I am sure that everyone is aware of Spam, or "Unsolicited Commercial Email" as we are supposed to call it. In fact it doesn't bother me too much unless it starts to get offensive. I can hit the delete key as fast as it arrives and, with plenty of experience, I can recognise most of them from the titles. However it does bother some people and, as a lot of the addresses on this site belong to other people, I make every effort to protect them from it.
What is spam
There are a number of different types of spam which it is worth distinguishing.
- There is the genuine Unsolicited Commercial Email. These are put out on contract by genuine commercial companies who believe, rightly or wrongly, that this is a legitimate form of advertising. Although they are often unsolicited, it is possible that you may have originally accidentally “opted in” to receive them. The problem is that these lists are sold on to other companies who have no connection with the original one. The emails are often the graphical type with product images, genuine telephone numbers (albeit in the USA) and something real to sell. Unfortunately, among this type you will also get a few promoting pornography. The sender address will be genuine, often that of the bulk mail company, and the web addresses will work. It has been argued that employing the “click here to unsubscribe” should work for these because they are honest businesses. In practice I have found that this is rarely the case, and there is the alternative opinion that replying to them just confirms that it is a valid address. I don't know one way or the other.

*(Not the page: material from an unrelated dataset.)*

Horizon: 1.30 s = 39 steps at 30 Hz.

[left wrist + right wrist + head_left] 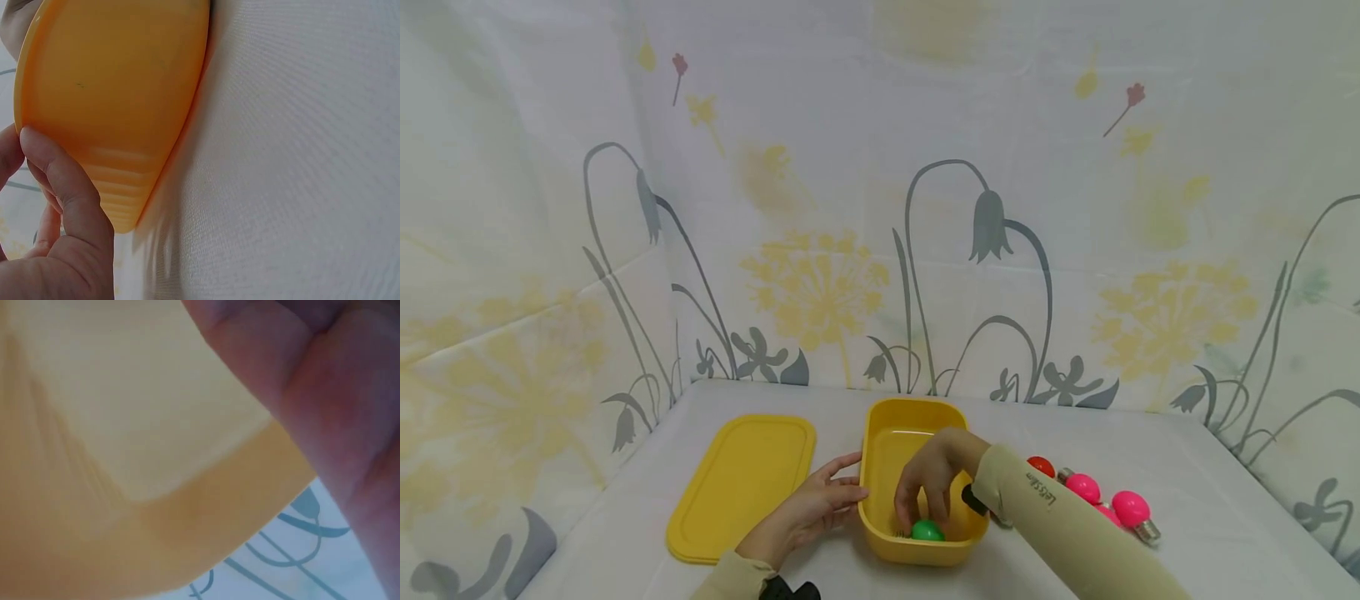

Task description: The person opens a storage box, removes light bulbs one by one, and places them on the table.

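Note:
A yellow plastic box [887, 454] with rounded corners stands uncovered on the white cloth. My left hand [823, 504] is at its left side, fingertips touching the wall at the rim. The left wrist view shows a fingertip against the outer wall [125, 94]. Inside the box, my right hand [932, 475] reaches down with bent fingers and holds a green light bulb [927, 531] close to the front wall. That bulb is hidden in the right wrist view, where part of the hand [337, 400] covers one side of the box.
A flat yellow lid [741, 483] lies left of the box. On the right, beside the right forearm, are a red bulb [1041, 467] and several pink bulbs [1131, 507] with metal screw bases. A flower-printed cloth [850, 208] hangs behind.

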### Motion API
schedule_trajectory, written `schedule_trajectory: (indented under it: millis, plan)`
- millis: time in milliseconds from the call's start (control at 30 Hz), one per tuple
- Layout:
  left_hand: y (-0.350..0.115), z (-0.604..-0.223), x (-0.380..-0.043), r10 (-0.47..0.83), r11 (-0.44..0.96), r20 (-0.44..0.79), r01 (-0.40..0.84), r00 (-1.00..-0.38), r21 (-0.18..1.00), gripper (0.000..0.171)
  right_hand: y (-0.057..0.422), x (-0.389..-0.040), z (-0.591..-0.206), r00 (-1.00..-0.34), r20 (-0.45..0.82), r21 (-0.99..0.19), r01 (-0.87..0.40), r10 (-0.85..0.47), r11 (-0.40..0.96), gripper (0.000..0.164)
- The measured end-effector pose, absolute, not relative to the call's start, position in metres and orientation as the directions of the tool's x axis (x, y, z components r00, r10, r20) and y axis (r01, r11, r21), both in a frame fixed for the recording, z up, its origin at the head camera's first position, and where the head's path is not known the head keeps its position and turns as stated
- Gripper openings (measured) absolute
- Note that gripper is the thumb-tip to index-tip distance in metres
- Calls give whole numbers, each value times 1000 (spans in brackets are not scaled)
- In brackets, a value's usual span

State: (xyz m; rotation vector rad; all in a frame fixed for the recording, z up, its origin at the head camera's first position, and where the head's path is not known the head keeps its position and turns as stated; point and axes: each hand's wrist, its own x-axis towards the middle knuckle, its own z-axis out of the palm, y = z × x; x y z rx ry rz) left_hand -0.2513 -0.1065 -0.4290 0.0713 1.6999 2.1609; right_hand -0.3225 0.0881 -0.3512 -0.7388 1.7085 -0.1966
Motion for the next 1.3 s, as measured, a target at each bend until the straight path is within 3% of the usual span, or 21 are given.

- A second type are those promoting illegal activity. Get rich quick, non-prescription Viagra, passwords for porn sites and such like. They are usually plain text and badly written. The sender address will be fake, the web links will fail (possibly because the site has been pulled by the ISP before you get there). It is never worth replying to these. More than likely the mail will bounce. If it does get through then your address will be added to a list of higher grade confirmed addresses which they can sell for more money. The hardest thing with these is trying to guess the motive for sending them as they don’t seem to fulfil any purpose.
- There is a broad band of overlap between these two types. Genuine plain text, illegal anonymous graphical and all shades between.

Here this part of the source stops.